Подняв глаза, она увидела, что рядом с ней стоит какой-то мужчина. Она смутилась, ибо не знала, давно ли он наблюдает за ней. Когда ее еще темный от волнения взгляд встретился с его взглядом, она увидела, что он смотрел на нее с нескрываемым участием и явно хотел внушить ей сердечное доверие. Он был высокого роста, худой, в темной одежде, со светло-русой бородкой, закрывавшей подбородок и щеки, но не скрывавшей полноватых, мягких губ, которые, по контрасту с уже белевшей в светло-русой бороде проседью, были так странно молоды, словно из-за бороды она не заметила его возраста. Разобраться в этом лице было вообще не так просто. Первое впечатление наводило на мысль об учителе средней школы; суровость этого лица не была вырезана из твердого дерева, а напоминала скорее что-то мягкое, затвердевшее под действием ежедневных мелких неприятностей. Но отправляясь от этой мягкости, при которой мужественная борода казалась выращенной с умыслом, в угоду какому-то признаваемому ее владельцем порядку, нельзя было не заметить в этой несколько женственной, пожалуй, первооснове твердых, почти аскетических черт, созданных из такого мягкого материала, по-видимому, неутомимой волей. Агата не разобралась в своем впечатлении, лицо в равной степени привлекало ее и отталкивало, и поняла она только, что этот человек хочет ей помочь.

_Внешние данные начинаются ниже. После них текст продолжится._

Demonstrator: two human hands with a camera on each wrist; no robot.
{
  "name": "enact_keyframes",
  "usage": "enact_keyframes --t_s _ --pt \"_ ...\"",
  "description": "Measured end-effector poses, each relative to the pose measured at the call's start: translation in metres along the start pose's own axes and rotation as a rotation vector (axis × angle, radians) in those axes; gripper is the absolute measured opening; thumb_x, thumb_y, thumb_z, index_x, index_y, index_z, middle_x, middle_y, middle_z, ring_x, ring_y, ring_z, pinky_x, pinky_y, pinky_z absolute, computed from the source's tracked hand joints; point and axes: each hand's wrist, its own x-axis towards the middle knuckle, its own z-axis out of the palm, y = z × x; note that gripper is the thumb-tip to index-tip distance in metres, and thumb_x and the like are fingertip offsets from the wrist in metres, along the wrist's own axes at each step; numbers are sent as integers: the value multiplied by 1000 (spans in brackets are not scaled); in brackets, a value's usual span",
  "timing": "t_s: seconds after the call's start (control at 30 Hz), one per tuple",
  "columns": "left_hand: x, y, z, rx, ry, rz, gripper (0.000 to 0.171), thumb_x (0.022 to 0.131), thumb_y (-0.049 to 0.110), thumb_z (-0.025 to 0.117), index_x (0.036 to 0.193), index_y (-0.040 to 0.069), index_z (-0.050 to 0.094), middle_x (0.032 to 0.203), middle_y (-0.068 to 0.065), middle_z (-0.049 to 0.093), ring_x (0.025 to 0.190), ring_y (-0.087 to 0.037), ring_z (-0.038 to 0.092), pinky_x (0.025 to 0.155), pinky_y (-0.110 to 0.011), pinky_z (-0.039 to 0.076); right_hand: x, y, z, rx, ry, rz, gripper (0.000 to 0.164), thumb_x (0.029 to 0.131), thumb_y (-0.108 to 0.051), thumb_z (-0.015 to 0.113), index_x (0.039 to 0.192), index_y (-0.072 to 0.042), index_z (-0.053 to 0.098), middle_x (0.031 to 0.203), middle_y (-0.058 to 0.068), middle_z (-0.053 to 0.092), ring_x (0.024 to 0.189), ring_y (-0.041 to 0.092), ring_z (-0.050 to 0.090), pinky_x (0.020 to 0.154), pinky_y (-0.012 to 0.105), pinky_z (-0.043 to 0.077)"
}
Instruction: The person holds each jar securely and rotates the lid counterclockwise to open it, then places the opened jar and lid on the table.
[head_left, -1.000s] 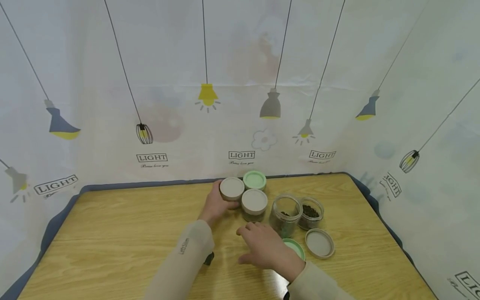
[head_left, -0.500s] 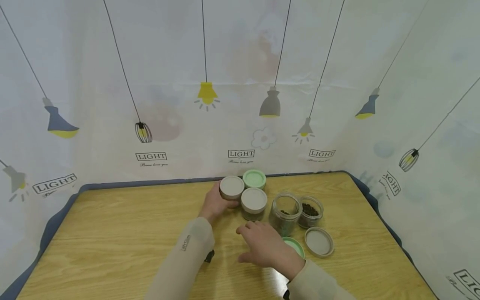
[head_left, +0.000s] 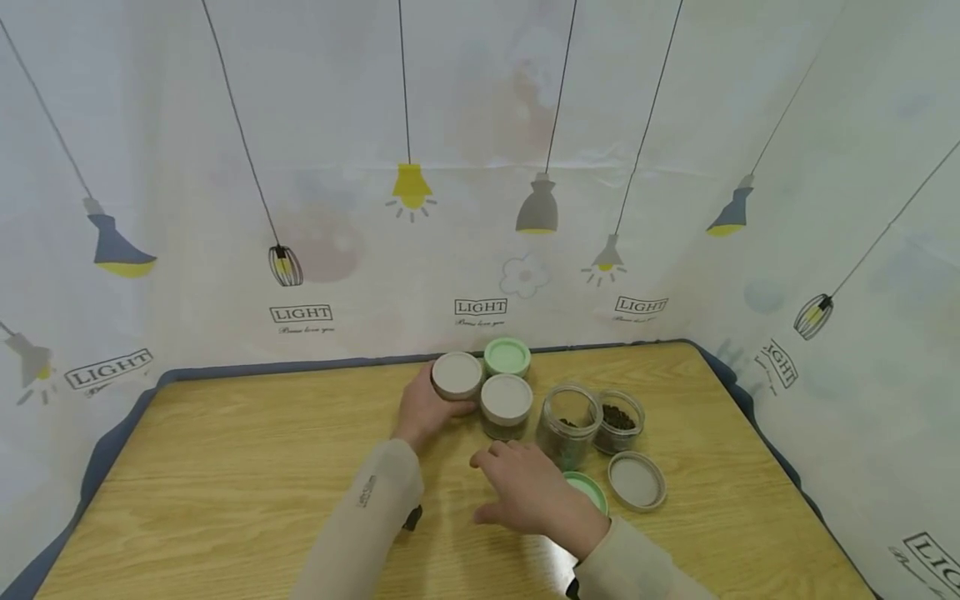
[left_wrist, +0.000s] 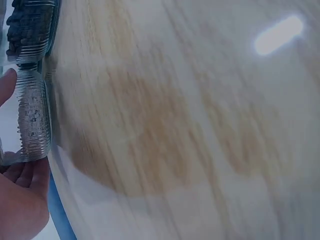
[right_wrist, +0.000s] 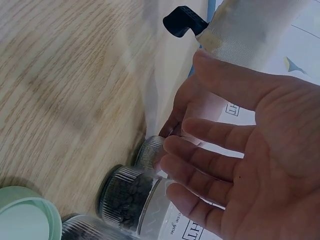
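Observation:
My left hand (head_left: 427, 408) grips a clear ribbed jar with a greyish-white lid (head_left: 457, 374) at the back of the table. In the left wrist view that jar (left_wrist: 35, 117) has pale contents. Close to its right is a second white-lidded jar (head_left: 506, 398), which shows dark contents in the right wrist view (right_wrist: 127, 195). A green-lidded jar (head_left: 507, 356) stands behind them. My right hand (head_left: 525, 487) hovers in front of the jars, holding nothing. Its fingers (right_wrist: 205, 155) are spread and slightly bent in the right wrist view.
Right of these stand a taller lidless jar (head_left: 567, 437) and a shorter lidless jar (head_left: 618, 421) with dark bits inside. A grey lid (head_left: 637, 482) and a green lid (head_left: 588, 490) lie in front of them. A printed curtain (head_left: 360, 250) hangs behind the table.
My left hand has shifted slightly left with its jar, relative to the neighbouring jars. My right hand has kept its pose.

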Motion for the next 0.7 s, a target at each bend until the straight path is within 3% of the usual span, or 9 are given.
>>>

— Жизнь дает столько же поводов для укрепления воли, сколько и для ее ослабления. Никогда не надо бежать от трудностей, а надо стараться справиться с ними, — сказал незнакомец и вытер, чтобы лучше видеть, запотевшие очки.

Агата посмотрела на него удивленно. Он явно наблюдал за нею уже давно, ибо эти слова пришли из самой середины какого-то внутреннего разговора. Тут он испугался и приподнял шляпу, чтобы с опозданием сделать жест, о котором не полагается забывать; но он быстро вернул себе самообладание и снова пошел напрямик.

— Простите, если я спрошу вас, не могу ли я чем-либо вам помочь,сказал он. — Мне кажется, что боль, часто, право, даже глубокое потрясение, такое, как я сейчас вижу, легче доверить чужому человеку!

Оказалось, что незнакомец говорил не без усилия; он, видимо, выполнил долг милосердия, обратившись к этой красивой женщине, и теперь, когда они пошли рядом, прямо-таки боролся со словами. Ибо Агата просто встала и медленно пошла в его обществе прочь от могилы, из гущи деревьев к открытому месту у края холмов, причем оба не решили, пойдут ли они теперь по одной из ведших вниз дорожек и какой из этих спусков выберут. Разговаривая, они прошли большое расстояние по верху, потом повернули, а потом еще раз пошли в первоначальном направлении; оба не знали, куда шел другой, и все-таки старались считаться с этим.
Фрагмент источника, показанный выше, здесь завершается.